Extract text from first page of word document and use it as a folder name, then move the file inside that folder

318 Views Asked by At

I have hundreds of word documents that needs to be processed but need to organized them first by versions in subfolders.

I basically get a drop of these word documents within a single folder and need to automate the organization moving forward before I get nuts.

So I have a script that basically creates a folder with the same name of the file and moves the file inside that folder, this part is done.

Now I need to go into each subfolder, and get the document version from within the first word page of each document, then create a sub-folder withe version number and move the word file into that subfolder.

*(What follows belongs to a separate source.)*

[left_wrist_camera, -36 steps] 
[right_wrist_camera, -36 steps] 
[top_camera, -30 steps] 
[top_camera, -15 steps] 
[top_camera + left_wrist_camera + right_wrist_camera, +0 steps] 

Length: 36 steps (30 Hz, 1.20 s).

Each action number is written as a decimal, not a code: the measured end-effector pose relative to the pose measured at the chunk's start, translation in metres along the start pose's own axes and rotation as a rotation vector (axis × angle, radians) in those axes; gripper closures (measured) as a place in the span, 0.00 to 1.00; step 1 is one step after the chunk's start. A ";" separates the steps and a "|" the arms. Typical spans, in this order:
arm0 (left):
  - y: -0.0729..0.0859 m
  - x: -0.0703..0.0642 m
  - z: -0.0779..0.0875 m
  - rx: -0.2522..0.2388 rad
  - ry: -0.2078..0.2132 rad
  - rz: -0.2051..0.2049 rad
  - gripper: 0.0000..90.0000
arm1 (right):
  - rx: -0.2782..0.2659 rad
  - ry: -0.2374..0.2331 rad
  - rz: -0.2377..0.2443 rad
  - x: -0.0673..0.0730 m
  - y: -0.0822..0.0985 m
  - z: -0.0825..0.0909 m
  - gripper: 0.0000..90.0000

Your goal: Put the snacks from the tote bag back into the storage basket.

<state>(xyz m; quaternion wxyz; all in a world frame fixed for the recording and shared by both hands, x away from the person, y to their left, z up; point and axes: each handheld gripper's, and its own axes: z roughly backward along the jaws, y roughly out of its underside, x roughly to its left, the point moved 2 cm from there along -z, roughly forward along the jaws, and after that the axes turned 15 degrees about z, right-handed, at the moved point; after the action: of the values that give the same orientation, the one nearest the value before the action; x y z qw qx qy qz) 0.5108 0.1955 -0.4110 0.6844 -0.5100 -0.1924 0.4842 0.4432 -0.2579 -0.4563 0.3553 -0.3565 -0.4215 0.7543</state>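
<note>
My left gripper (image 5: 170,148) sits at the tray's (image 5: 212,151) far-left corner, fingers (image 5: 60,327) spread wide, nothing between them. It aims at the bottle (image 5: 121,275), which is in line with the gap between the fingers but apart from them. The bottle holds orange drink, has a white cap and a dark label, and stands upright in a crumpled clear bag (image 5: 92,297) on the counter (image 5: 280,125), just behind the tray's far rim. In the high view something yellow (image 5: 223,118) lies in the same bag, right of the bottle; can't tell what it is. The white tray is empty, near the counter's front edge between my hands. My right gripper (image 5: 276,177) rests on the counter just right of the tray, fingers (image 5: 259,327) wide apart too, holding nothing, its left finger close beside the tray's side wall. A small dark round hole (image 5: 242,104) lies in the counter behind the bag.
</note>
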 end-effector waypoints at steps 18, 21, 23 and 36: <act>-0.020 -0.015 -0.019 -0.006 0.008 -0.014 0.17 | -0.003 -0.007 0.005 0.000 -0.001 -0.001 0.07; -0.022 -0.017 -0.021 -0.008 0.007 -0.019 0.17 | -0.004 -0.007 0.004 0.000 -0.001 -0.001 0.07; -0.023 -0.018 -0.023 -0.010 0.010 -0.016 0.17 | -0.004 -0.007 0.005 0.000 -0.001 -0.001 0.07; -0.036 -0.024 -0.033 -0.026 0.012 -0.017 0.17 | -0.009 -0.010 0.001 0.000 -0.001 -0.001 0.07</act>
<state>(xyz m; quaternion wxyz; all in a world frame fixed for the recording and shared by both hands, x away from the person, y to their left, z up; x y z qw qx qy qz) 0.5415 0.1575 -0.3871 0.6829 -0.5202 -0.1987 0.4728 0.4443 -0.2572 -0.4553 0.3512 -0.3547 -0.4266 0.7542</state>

The structure should be as follows (taking two folders as examples):

(Folder) Test
   (Subfolder) 12.0
        Test.docx

(Folder) Test1
   (Subfolder) 13.0
        Test1.docx

Luckily I was able to figure it out that "doc.paragraphs[6].text" will always return the version information in a single line as follows:

>>> doc.paragraphs[6].text
'Version Number: 12.0'

Would appreciate if someone can point me out to the right direction.

This is the script I have so far:

#!/usr/bin/env python3

import glob, os, shutil, docx, sys

folder = sys.argv[1]

#print(folder)

for file_path in glob.glob(os.path.join(folder, '*.docx')):
    new_dir = file_path.rsplit('.', 1)[0]
    #print(new_dir)
    try:
        os.mkdir(os.path.join(folder, new_dir))
    except WindowsError:
        # Handle the case where the target dir already exist.
        pass
    shutil.move(file_path, os.path.join(new_dir, os.path.basename(file_path)))
2

There are 2 best solutions below

0
rams On BEST ANSWER

Please see below the complete solution to your requirement.

Note: To know about re.search go through https://www.geeksforgeeks.org/python-regex-re-search-vs-re-findall/

import docx, os, glob, re, shutil
from pathlib import Path


def create_dir(path): # function to check if a given path exist and create one if not
    # Check whether the specified path exists or not
    is_exist = os.path.exists(path)

    # Create a new directory the path does not exist
    if not is_exist:
        os.makedirs(path)
    
folder = fr"C:\Users\rams\Documents\word_docs"  #my local folder

for file in glob.glob(os.path.join(folder, '*.docx')):
    # Test, Test1, Test2 in your structure
    main_folder = os.path.join(folder,Path(file).stem)  
    file_name = os.path.basename(file)
    
    # Get the first line from the docx
    doc = docx.Document(file).paragraphs[0].text 
    
    #  group(1) = Version Number: (.*)
    version_no = re.search("(Version Number: (.*))", doc).group(1) 
    
    # extract the number portion from version_no
    sub_folder = version_no.split(':')[1].strip() 
    
    # path to actual sub_folder with version_no
    sub_folder = os.path.join(main_folder, sub_folder)
    
    # destination path
    dest_file_path = os.path.join(sub_folder, file_name)
    
    for i in [main_folder,sub_folder]:
        create_dir(i) # function call
        
    # to move the file to the corresponding version folder (overwrite if exists)
    if os.path.exists(dest_file_path):
        os.remove(dest_file_path)
        shutil.move(file, sub_folder)
    else:
        shutil.move(file, sub_folder)
    

Before execution:

enter image description here

enter image description here

After Execution

enter image description here

enter image description here

enter image description here

0
Claudio On

So you have a script that creates a folder name being the file name and moves the file inside that folder. This part is done. OK.

Now you know how to get the document version from within the first word page of each document you need to create a sub-folder with this version number and move the word file into that sub-folder. This can be done using the same code as before replacing:

new_dir = file_path.rsplit('.', 1)[0]

with

document_dir  = os.path.dirname(file_path)
document_name = os.path.basename(file_path)
# check if the document is already in the right directory: 
assert os.path.basename(document_dir) == document_name.rsplit('.', 1)[0]
# here comes: doc = some_function_getting_the_doc_object(file_path) 
doc_version_tuple = doc.paragraphs[6].text.rsplit(': ', 1)
# check if doc_version_tuple has the right content: 
assert doc_version_tuple[0] == 'Version Number'
doc_version = doc_version_tuple[1]

new_dir = os.path.join(document_dir, doc_version)

Notice that you can also do both of the two steps in one run over the list of full path document names.

Notice further that running the script you posted in your question twice without the check:

assert os.path.basename(document_dir) != document_name.rsplit('.', 1)[0]

giving an Error if the script was already run and the documents are already in folders with the document name will destroy what you already achieved and you will need to write another script to reverse it.

The above is the reason why it would be a good idea to have a backup copy of all the documents you can use to re-create the directory with the documents in case something goes wrong. And ... it is generally a good idea to have always a backup copy if you work on files especially when using a self-written script.